Boa noite
Lá fora ouviam-se rebentamentos, ao longe, mas eram rebentamentos.
Olhei à minha volta e recostei-me no sofá. Estava em casa, no meu ambiente.
Os rebentamento cessaram. Devia ser o anúncio de alguma festa popular.
O computador por perto, deu-me a ideia de ir vasculhar um texto que se passou há 50 anos.
É mais um texto do livro, não editado, Refrega.
Aqui fica o registo do que se passou em 12, 13 e 14 de Agosto de 1961.
Bom resto de fim de semana, prolongado.
Um abraço
José Martins
DIA DA INFANTARIA
Já vai longe aquele dia 14 de Agosto de 1961...
Como acontecia naquela época, bastava estudar para se ser obrigado a pertencer à Mocidade Portuguesa, uma organização juvenil de carácter e âmbito nacional.
Já que eu, como estudante, era obrigado a pertencer à organização, o melhor era aproveitar e tirar o maior e melhor partido da situação.
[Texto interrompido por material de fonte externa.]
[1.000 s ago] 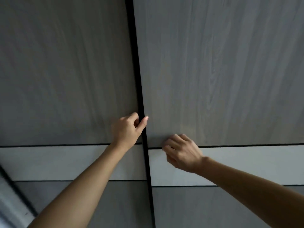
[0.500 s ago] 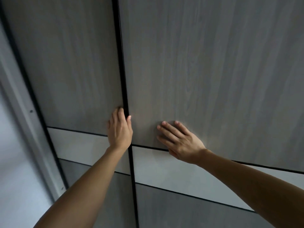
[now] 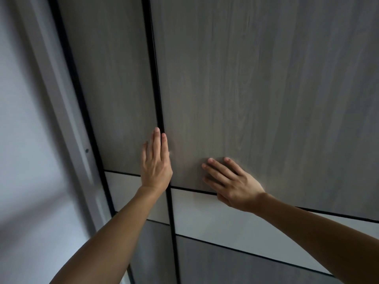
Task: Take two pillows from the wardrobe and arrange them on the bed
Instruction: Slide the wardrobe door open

Desde cursos, acampamentos, prática das mais variadas modalidades desportivas ou visitas culturais, tudo servia de escape, numa cidade do interior, onde as ofertas de diversão eram praticamente nulas
A guerra tinha começado há poucos meses em Angola e ninguém imaginava que aquele grupo de adolescentes seriam sérios candidatos a combatentes, uma vez que, na versão oficial, as nossa tropas somavam, em cada dia que passava, retumbantes vitórias sobre o inimigo, apesar das noticias que corriam “à boca pequena” indicarem que a situação era extremamente grave.
Foi o Cónego Carlos, Assistente Religioso da Ala de Leiria da Mocidade Portuguesa, que, no final de um encontro de graduados, naquela cidade, lançou a ideia: ir de Leiria a Fátima a pé, já que o dia 13 de Agosto de aproximava.
Depois do almoço do dia 12, o reverendo ancião saindo do Paço Episcopal, junto ao jardim da cidade e do largo das camionetas, colocando o seu chapéu de abas largas na cabeça, convidou-nos a segui-lo.
Atravessamos a cidade em duas longas filas, transportando as mochilas às costas, e, no nosso íntimo, a Fé que move montanhas. Passamos junto ao Monumento aos Mortos da Grande Guerra, à igreja do Espírito Santo, à Fonte Grande, ...
Para traz ficavam o Castelo, a Ermida de N. Sr.ª. da Encarnação, o Jardim-Escola João de Deus, para onde tinha ido aos quatro anos, a caminho da Cova da Iria.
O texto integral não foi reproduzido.